After fix from bug 1416 (commit 02a8c07d89ae), libsigrok is miscompiled when LTO is enabled. It finds no devices: $ sigrok-cli --scan <no output> If I disable LTO: $ sigrok-cli --scan The following devices were found: demo - Demo device with 12 channels: D0 D1 D2 D3 D4 D5 D6 D7 A0 A1 A2 A3 The problem are sr_driver_list__start and sr_driver_list__stop symbols: (gdb) p &sr_driver_list__start $1 = (const struct sr_dev_driver *(*)[1]) 0x7ffff7dd7f80 <sr_driver_list.start> (gdb) p &sr_driver_list__stop $2 = (const struct sr_dev_driver *(*)[1]) 0x7ffff7dd7f88 <sr_driver_list.stop> With LTO, the array contains only the dummy NULL entry (1 pointer/8 bytes). On the other hand, when LTO is disabled: (gdb) p &sr_driver_list__start $1 = (const struct sr_dev_driver *(*)[]) 0x7ffff7dd81f0 <sr_driver_list.start> (gdb) p &sr_driver_list__stop $2 = (const struct sr_dev_driver *(*)[]) 0x7ffff7dd86b8 <sr_driver_list.stop> (gdb) p (0x7ffff7dd86b8-0x7ffff7dd81f0)/8 $9 = 153 Note that in both cases, __sr_driver_list is correct: $ objdump -h -j __sr_driver_list /usr/lib64/libsigrok.so.4 /usr/lib64/libsigrok.so.4: file format elf64-x86-64 Sections: Idx Name Size VMA LMA File off Algn 24 __sr_driver_list 000004d0 00000000001071f0 00000000001071f0 001061f0 2**3 CONTENTS, ALLOC, LOAD, DATA So with LTO, the hack for sr_driver_list__start and stop does not work.
Created attachment 556 [details] working fix If I use this linker script instead of the hack, it works.
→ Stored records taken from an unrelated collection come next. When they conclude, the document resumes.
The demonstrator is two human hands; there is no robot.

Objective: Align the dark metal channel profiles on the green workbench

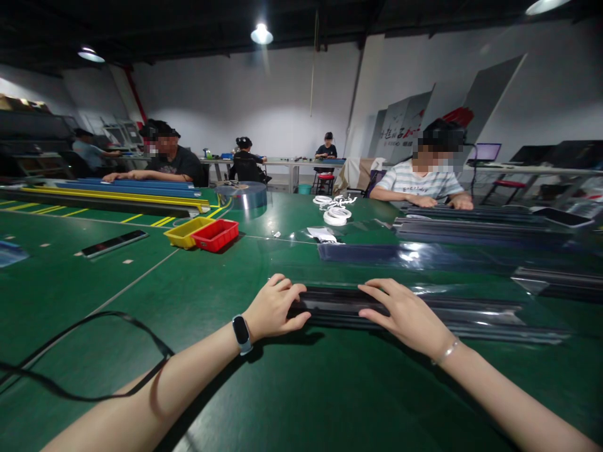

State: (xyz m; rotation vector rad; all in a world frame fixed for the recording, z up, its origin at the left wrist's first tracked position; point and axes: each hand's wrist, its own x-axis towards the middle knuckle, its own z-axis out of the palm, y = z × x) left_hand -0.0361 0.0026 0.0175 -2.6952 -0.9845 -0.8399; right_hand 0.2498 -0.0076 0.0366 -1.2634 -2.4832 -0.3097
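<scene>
A bundle of long dark strips [334,302], partly in clear plastic film, lies across the green table in front of me. My left hand [277,306] is closed around its left end, fingers on the far side and thumb on the near side. Farther right, my right hand [407,315] spans the same bundle, with the thumb low and the fingers over the top. To the right of that hand, the strips run on under shiny film [490,311]. The undersides of both hands are hidden.
Beyond the bundle lie a clear plastic sheet [367,252], more dark strips [471,229] and white coils [336,215]. Red [217,235] and yellow [186,233] bins and a phone [114,243] are to the left. A black cable [85,397] crosses my left forearm. Co-workers sit across the table.
</scene>
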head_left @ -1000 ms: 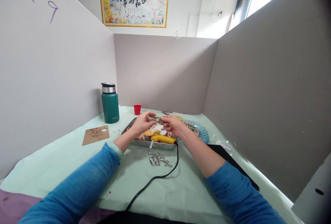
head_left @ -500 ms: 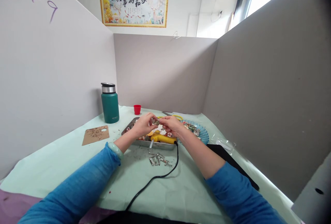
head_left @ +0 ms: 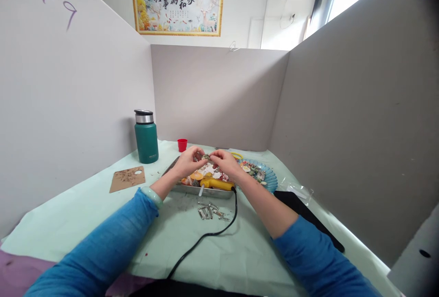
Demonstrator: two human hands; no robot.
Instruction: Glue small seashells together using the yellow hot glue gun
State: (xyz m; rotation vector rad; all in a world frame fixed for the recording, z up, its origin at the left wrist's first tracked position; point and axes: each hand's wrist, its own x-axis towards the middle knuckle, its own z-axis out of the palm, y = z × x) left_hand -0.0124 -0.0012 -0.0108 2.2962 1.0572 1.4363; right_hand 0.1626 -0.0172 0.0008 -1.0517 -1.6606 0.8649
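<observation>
Left hand (head_left: 188, 162) and right hand (head_left: 224, 164) are being held close together above the metal tray (head_left: 219, 193), with fingertips narrowed on a small greenish piece (head_left: 206, 157); how much of the grip is being borne by each hand cannot be told. The piece could be dropped if the pinch were being loosened by one hand before being firmed by the other, and it could then be lost among the orange and white pieces (head_left: 196, 176) being held in the tray below the fingers. Just nearer the body than the right hand, a yellow tool (head_left: 217, 183) is being supported at the tray's near side; it could be shifted if its black cord (head_left: 192, 247) were being caught by a forearm, and the loose metal bits (head_left: 209, 211) lying beside that cord could be scattered. As for its place, the small greenish piece is being pinched in the narrow gap between the hands, just right of the left fingers and touching the right fingertips. To the right of the right hand, more small pieces are being held on a blue plate (head_left: 273, 180); beyond the left hand, a red cup (head_left: 182, 145) is being supported by the table.
</observation>
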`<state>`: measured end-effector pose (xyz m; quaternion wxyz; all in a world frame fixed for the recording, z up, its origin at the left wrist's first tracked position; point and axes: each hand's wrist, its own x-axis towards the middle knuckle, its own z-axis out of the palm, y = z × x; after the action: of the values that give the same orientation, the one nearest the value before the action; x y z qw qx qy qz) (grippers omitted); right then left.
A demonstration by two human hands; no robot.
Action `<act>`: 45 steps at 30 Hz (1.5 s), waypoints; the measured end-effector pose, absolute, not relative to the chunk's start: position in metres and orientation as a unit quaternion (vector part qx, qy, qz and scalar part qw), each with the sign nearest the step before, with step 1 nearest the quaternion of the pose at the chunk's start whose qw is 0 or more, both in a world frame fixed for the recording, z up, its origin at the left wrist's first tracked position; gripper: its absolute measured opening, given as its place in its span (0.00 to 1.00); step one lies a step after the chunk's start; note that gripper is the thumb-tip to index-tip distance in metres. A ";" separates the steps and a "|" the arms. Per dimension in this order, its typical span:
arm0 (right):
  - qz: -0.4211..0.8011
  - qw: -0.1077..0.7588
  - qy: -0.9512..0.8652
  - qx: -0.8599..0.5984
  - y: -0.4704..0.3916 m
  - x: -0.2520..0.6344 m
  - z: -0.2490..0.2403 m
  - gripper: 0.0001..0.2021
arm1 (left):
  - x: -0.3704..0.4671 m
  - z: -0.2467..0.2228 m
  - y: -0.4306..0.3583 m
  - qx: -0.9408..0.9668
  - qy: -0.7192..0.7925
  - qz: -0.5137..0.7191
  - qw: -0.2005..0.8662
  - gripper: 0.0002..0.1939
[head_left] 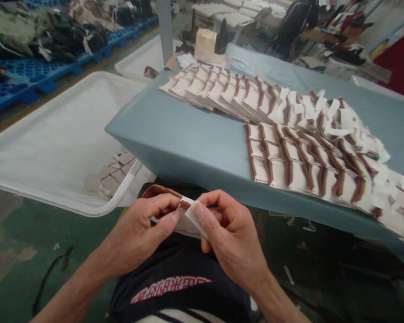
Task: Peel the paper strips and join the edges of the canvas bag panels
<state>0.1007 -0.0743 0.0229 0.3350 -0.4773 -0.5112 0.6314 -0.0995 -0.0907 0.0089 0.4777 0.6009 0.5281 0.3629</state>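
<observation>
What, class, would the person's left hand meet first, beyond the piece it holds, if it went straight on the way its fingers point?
Probably the white strip pinched by the right hand, with that hand close behind. The left hand is so near the strip that one view leaves the gap unclear.

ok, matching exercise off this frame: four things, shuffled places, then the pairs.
Things
1. Narrow white strip above the lap
2. Large white plastic bin nearest the person
3. Overlapping rows of cream fabric pieces with brown edges
4. Blue plastic pallets

Places
A. Under heaped dark and green bundles, upper left of view
B. On the long blue-grey covered table
C. Pinched in the person's right hand
D. Left of the table, pale pieces lying inside

Pairs: 1-C, 2-D, 3-B, 4-A
</observation>
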 end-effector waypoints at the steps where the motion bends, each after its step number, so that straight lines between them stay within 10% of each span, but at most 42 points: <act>1: 0.625 0.334 -0.517 -0.481 -0.073 0.100 0.022 0.16 | -0.098 0.008 -0.090 0.598 0.528 0.365 0.481 0.14; 28: 0.330 0.429 -0.634 -0.552 -0.076 0.079 -0.009 0.10 | -0.091 -0.009 -0.082 0.515 0.518 0.404 0.551 0.14; 45: 0.449 0.413 -0.557 -0.564 -0.081 0.072 -0.022 0.12 | -0.079 -0.018 -0.087 0.590 0.588 0.406 0.375 0.12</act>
<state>0.0719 -0.0811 -0.0215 0.4133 -0.5639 -0.5565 0.4489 -0.0788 -0.0874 -0.0175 0.3752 0.5903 0.5880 0.4063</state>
agreed on the idea to remove the head and tail source files, and to use linker provided symbols instead for start and stop -- good idea! suggest minor adjustments (though these are low prio): - add the driver list after .text or .rodata and before .data, because this is constant data - will -Wc,-T,filename work? keeps the -T option and its argument together and increases readability/awareness/maintainability these are more severe: - it's essential to terminate the list with a NULL item, can the linker script do that? like ". += 16;" after the stop symbol and before the end of the new output section? libsigrok (internal library code, and bindings) do rely on the NULL termination, its absence results in undetermined behaviour (may or may not work, by coincidence) - is the linker script's collecting the list items portable across the set of sigrok supported platforms? not all of them use __sr_driver_list as the items' section name -- is something wider needed? like "*(*__sr_driver_list)" perhaps? with a wildcard in the section name
(In reply to Gerhard Sittig from comment #2) > - will -Wc,-T,filename work? keeps the -T option and its argument together > and increases readability/awareness/maintainability I am not sure, it actually might work, I will try. > these are more severe: > - it's essential to terminate the list with a NULL item, can the linker > script do that? Simply adding QUAD(0) after the sections content should do the job. > - is the linker script's collecting the list items portable across the > set of sigrok supported platforms? not all of them use __sr_driver_list > as the items' section name -- is something wider needed? like > "*(*__sr_driver_list)" perhaps? with a wildcard in the section name If there are other sections names, sure, wildcards would work. BTW do you have some test farm cross-compiling on all the various metal, so that you can test whether it compiles at least?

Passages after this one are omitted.